Через некоторое время плач прекращается. Литзи, забравшись на подоконник, смотрит в море, ничего уже не ища в нем. Перпетуо догадывается. Начинает колотить в дверь: «С ума сошла! Не смей!» Все происходит со скоростью вдоха. Она не слышит ни музыкантов, начавших играть на террасе, ни ударов в дверь беснующегося Перпетуо. Ее тело балансирует над пустотой, но три ее пальца все еще держатся за подоконник, хотя по ним бежит липкий пот и она чувствует, как они разгибаются. Она падает в тот момент, когда Перпетуо кричит и роняет бутылку. Он слышит только звон стекла, но как ошпаренный бежит на улицу.

Ужасно. Солнце Кадиса проникает в расколовшийся череп и освещает расквашенный мозг. Вокруг собирается публика из «Атлантики» и рассматривает эту массу из мяса и крови, которая была прекрасной женщиной. Перпетуо заворачивает ее в простыню, берет на руки и прижимает к груди, чтобы унести. Охваченная его руками, простыня приобретает прежние прекрасные формы Литзи.


Этим же вечером умирает и Ассенс. Хроника его смерти, проговоренная им самим, лаконична. Когда он чувствует, что начинает умирать, — зовет жену.

— Фелисиана, — говорит он ей, — когда окончилась война, я превратился в безнадежный труп. Когда заболел тифом, перешел в категорию трупов неизбежных. И вот сейчас я достигну состояния трупа фактического. Я жалею только об одном.

— О чем, Дарио?

— Что никогда не напечатал в газетах, где я работал, самое важное в моей жизни сообщение.

— Какое сообщение, Дарио?

— Что я ни на одну минуту не переставал тебя любить, Фелисиана, с того самого раза, как увидел тебя впервые. Ты была лучшим событием в моей жизни. Напиши это красными чернилами в сегодняшней газете. Сделай это за меня.

Фелисиана отвечает ему, когда он уже мертв:

— Это сообщение, Дарио, лучшее из всех, которые я узнала в моей жизни. Но его я сохраню только для себя.

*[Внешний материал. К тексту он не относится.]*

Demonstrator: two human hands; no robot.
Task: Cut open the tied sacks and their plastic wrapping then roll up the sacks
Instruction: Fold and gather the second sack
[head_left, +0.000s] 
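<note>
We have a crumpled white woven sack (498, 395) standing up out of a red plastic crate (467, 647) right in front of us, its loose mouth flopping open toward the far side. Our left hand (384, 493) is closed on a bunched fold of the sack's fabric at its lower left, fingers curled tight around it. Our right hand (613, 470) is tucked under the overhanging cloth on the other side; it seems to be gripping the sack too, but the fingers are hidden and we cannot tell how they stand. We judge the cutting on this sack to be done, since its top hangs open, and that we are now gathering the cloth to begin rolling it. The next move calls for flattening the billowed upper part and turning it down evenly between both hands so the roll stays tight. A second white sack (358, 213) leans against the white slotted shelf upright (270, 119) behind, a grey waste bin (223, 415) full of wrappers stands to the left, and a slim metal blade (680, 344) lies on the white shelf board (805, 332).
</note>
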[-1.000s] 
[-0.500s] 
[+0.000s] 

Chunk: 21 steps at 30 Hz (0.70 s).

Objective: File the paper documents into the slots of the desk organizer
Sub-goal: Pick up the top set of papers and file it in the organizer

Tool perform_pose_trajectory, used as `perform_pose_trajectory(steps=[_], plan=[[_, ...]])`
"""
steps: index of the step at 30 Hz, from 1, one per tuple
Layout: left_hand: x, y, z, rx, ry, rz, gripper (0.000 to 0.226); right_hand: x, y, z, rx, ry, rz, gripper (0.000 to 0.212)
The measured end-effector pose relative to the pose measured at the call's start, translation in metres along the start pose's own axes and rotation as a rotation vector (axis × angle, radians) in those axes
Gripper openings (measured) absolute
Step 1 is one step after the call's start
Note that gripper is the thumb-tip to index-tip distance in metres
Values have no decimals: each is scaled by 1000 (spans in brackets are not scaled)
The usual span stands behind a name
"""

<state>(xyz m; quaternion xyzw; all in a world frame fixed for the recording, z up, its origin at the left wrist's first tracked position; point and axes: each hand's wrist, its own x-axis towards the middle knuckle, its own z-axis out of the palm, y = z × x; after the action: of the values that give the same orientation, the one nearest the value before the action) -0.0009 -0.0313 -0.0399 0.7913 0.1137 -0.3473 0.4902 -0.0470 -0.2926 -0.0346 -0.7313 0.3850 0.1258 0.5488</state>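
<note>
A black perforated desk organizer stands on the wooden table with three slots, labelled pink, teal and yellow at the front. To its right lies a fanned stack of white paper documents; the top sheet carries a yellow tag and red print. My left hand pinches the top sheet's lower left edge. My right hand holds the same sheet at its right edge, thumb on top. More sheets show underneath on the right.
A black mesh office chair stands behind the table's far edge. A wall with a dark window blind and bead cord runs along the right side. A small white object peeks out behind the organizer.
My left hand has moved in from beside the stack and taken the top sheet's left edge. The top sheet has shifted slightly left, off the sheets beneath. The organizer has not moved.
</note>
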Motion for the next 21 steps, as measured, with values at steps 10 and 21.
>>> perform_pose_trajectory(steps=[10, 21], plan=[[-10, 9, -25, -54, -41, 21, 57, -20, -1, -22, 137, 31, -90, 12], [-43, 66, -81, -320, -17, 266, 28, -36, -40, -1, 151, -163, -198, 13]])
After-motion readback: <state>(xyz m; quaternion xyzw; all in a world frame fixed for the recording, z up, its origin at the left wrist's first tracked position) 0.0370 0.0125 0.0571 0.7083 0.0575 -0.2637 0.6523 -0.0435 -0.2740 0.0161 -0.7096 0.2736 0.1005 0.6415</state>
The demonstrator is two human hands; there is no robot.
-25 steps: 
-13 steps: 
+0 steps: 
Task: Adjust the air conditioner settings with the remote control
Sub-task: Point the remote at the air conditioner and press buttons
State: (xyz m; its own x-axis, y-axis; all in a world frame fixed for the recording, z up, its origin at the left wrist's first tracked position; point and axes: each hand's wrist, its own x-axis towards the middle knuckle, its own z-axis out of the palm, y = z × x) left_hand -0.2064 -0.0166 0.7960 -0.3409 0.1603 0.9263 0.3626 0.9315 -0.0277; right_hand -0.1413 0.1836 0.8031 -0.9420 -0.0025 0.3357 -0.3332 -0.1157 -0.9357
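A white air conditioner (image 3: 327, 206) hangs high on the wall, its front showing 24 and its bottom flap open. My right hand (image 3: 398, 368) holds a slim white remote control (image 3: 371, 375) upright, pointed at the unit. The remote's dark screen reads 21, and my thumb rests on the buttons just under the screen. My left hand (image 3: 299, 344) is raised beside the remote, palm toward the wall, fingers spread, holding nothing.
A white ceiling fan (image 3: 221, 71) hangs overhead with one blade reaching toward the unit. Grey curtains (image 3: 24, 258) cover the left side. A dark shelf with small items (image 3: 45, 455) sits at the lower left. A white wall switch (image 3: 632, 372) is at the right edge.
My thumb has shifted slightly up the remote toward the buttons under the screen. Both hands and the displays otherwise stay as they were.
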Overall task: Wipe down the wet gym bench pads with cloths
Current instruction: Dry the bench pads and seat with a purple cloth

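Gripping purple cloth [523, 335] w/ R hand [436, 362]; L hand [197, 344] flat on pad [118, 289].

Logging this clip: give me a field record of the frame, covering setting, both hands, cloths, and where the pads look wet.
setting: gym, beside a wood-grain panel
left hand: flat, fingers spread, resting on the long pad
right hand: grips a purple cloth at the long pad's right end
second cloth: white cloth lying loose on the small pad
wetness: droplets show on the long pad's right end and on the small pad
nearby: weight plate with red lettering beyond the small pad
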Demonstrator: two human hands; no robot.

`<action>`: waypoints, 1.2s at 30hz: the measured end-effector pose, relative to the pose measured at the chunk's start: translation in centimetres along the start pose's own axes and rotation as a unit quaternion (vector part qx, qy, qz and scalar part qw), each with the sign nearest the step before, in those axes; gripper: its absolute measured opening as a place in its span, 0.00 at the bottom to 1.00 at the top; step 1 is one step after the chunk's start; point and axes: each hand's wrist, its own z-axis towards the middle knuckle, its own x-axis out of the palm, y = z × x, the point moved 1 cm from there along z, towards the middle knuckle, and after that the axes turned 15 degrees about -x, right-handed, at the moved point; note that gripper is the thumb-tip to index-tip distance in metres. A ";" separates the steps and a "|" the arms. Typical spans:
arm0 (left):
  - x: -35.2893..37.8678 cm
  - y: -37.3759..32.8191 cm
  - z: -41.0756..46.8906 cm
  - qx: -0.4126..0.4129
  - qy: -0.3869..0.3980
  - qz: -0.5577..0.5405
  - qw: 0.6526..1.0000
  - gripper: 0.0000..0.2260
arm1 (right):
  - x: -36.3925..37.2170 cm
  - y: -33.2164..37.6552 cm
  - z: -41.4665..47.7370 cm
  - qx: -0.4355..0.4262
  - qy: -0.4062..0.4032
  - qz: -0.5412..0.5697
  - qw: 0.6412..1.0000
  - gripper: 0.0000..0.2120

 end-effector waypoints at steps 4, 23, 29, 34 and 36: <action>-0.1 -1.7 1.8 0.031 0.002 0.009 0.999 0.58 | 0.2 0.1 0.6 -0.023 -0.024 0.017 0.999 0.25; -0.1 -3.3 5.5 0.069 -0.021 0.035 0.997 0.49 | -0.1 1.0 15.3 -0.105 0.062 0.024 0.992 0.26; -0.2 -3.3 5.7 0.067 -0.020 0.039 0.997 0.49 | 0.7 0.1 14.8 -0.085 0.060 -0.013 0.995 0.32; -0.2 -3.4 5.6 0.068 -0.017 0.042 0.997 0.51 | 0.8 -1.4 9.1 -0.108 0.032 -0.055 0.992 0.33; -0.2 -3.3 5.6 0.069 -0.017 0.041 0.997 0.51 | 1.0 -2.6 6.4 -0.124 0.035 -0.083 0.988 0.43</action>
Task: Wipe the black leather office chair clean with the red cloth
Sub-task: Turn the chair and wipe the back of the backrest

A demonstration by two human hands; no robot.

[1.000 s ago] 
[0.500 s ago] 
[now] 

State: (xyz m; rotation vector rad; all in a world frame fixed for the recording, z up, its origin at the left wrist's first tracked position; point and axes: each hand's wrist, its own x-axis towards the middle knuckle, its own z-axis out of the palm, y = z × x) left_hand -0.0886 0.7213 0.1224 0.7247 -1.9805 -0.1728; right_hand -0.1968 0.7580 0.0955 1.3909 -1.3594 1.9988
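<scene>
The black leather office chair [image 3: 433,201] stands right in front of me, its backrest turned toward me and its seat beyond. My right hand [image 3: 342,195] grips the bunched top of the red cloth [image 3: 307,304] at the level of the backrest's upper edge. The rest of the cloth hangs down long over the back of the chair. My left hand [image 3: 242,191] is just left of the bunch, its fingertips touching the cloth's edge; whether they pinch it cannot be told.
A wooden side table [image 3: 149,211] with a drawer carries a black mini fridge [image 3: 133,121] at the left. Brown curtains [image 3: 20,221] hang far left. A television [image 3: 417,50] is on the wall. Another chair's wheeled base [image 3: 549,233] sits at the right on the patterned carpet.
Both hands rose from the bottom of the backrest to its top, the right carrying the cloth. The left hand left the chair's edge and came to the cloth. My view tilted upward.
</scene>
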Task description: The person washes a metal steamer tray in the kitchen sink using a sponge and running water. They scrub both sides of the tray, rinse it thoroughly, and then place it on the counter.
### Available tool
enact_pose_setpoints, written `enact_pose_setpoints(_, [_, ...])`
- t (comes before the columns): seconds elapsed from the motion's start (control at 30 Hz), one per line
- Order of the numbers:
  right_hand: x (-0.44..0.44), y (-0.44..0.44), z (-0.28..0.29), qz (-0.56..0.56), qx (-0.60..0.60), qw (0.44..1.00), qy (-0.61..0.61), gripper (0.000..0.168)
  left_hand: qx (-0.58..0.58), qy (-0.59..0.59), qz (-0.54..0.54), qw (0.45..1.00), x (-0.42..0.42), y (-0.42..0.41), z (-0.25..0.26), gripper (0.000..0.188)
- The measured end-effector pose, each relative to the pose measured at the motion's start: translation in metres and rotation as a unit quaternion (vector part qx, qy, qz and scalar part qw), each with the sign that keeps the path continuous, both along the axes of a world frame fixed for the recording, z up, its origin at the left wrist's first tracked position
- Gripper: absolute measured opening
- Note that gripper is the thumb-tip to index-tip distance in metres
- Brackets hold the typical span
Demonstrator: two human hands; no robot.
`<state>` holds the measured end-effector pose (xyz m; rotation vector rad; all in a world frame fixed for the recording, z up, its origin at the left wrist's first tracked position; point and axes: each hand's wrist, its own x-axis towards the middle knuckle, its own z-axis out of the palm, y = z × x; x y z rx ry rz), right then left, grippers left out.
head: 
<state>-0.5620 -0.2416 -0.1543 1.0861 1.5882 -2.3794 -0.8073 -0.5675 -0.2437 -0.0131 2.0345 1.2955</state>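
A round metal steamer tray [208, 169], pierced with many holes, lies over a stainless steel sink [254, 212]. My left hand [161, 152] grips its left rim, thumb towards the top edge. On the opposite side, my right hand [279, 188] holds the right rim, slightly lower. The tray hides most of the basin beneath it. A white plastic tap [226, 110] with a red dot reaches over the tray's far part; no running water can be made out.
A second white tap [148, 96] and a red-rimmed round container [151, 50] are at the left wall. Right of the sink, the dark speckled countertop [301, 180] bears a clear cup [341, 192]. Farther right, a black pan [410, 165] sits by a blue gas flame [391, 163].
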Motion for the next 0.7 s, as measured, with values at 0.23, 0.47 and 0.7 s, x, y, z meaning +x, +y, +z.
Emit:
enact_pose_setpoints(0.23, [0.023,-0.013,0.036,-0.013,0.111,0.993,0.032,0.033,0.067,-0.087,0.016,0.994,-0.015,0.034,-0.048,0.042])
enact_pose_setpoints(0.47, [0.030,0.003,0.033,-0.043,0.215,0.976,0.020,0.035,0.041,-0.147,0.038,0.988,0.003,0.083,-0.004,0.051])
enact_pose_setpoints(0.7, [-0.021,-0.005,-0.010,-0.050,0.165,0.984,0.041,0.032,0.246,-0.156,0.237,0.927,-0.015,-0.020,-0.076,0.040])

У ножек кровати лежит сегодняшняя газета, а рядом — перо и чернильница с красными чернилами. Фелисиана с нежностью смотрит на чернильницу, потом опрокидывает ее на первую страницу, подходит к окну и опускает газету в лоно легонько подувающего западного ветра.

— Я не умею писать, как ты, Дарио, — говорит она мертвецу, как будто он еще жив. — Это кровавое пятно будет твоим некрологом.

Затем она открывает ящик, где хранятся две таблетки, оставленные доктором Бустаманте, и возвращается к кровати. Она устраивает себе место рядом с недвижным телом, на которое снова надела очки, и, проглотив разом обе таблетки, спокойно ожидает последних сумерек, сжимая руку Ассенса, запачканную чернилами и еще теплую.